CD4+ T Cell Regulatory Network Underlies the Decrease in Th1 and the Increase in Anergic and Th17 Subsets in Severe COVID-19

Pathogens. 2022 Dec 22;12(1):18. doi: 10.3390/pathogens12010018.

Abstract

In this model we use a dynamic and multistable Boolean regulatory network to provide a mechanistic explanation of the lymphopenia and dysregulation of CD4+ T cell subsets in COVID-19 and provide therapeutic targets. Using a previous model, the cytokine micro-environments found in mild, moderate, and severe COVID-19 with and without TGF-β and IL-10 was we simulated. It shows that as the severity of the disease increases, the number of antiviral Th1 cells decreases, while the the number of Th1-like regulatory and exhausted cells and the proportion between Th1 and Th1R cells increases. The addition of the regulatory cytokines TFG-β and IL-10 makes the Th1 attractor unstable and favors the Th17 and regulatory subsets.
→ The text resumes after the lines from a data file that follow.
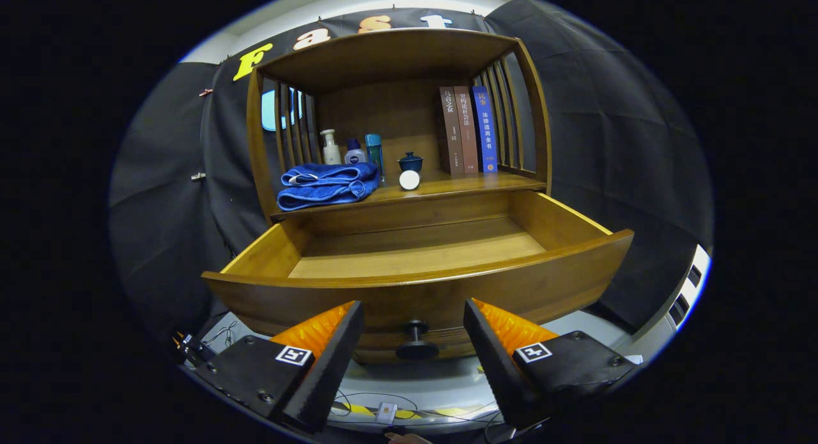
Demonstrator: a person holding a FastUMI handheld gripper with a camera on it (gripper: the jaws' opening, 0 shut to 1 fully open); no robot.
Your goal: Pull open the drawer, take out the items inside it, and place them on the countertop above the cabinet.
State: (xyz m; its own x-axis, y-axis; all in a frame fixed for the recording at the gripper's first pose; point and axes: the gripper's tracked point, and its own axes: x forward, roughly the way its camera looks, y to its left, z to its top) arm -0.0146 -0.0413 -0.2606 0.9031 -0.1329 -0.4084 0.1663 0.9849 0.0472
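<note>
A: Why does the gripper (414,316) sit low in the frame with its fingers apart?

B: They straddle the drawer's knob (416,340) without touching it, holding nothing. The drawer (422,284) stands pulled out at centre, its floor looking bare.

A: And the items?

B: The blue towel (327,184), small white round object (409,179) and blue lidded cup (410,161) rest on the countertop (460,187) above, so the task seems nearly finished.

Black cloth wall (607,131) behind; pale floor (434,383) strewn with cables (364,399).
</note>
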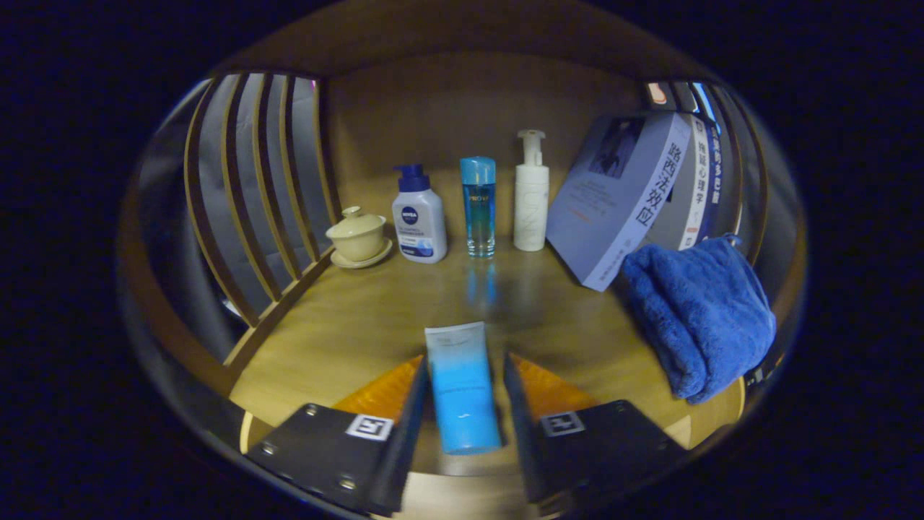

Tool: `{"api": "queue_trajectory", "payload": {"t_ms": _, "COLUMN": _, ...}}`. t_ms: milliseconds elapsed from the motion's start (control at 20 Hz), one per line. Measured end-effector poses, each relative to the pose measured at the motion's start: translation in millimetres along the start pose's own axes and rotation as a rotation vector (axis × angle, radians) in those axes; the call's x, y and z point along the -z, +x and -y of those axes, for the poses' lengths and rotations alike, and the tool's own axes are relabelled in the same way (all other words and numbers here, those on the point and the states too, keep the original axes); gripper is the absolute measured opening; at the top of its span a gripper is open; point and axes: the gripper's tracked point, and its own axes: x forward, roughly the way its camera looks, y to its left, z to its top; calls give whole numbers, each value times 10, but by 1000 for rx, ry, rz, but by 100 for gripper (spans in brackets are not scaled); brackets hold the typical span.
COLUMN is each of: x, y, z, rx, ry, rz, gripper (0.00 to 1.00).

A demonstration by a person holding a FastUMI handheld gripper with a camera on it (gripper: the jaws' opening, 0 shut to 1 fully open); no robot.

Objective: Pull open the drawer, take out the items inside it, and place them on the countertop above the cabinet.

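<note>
The wooden surface (346, 325) spreads out ahead of the jaws, closed in by a wooden back wall and a slatted wooden side panel (253, 188) on one side. Opposite the slats, a row of books (628, 195) leans against the other side, the front one tilted with its spine facing out. Just in front of the books a blue towel (704, 318) lies bunched in a heap, touching the lowest book's corner. Along the back wall stand three bottles in a line, near one another but apart: a white pump bottle (531, 198) nearest the books, a slim blue bottle (478, 208) in the middle, and a squat white bottle with a dark blue pump (418, 217). Beside that last one, near the slats, sits a small cream lidded cup on its saucer (358, 237). The gripper (463, 375) hovers low over the surface, and between its jaws is a blue and white tube (460, 386), pointing forward; the left jaw looks to be against it, but a narrow gap shows on the other side, so I cannot tell whether it is truly clamped.
</note>
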Motion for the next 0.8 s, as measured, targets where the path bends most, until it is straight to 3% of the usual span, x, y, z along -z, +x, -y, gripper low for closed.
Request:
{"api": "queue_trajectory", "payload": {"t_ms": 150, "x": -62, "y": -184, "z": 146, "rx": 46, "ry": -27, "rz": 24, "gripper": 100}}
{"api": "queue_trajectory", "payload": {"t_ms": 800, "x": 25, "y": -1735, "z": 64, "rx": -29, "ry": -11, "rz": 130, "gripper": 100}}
This is associated with the contradictory signals in the micro-environment that activate SOCS proteins that block the signaling pathways. Furthermore, it determined four possible therapeutic targets that increase the Th1 compartment in severe COVID-19: the activation of the IFN-γ pathway, or the inhibition of TGF-β or IL-10 pathways or SOCS1 protein; from these, inhibiting SOCS1 has the lowest number of predicted collateral effects. Finally, a tool is provided that allows simulations of specific cytokine environments and predictions of CD4 T cell subsets and possible interventions, as well as associated secondary effects.

Keywords: Boolean model; CD4+ T cell; COVID-19; Th1; Th17; Treg; cytokines; immune response; regulatory model; simulation study.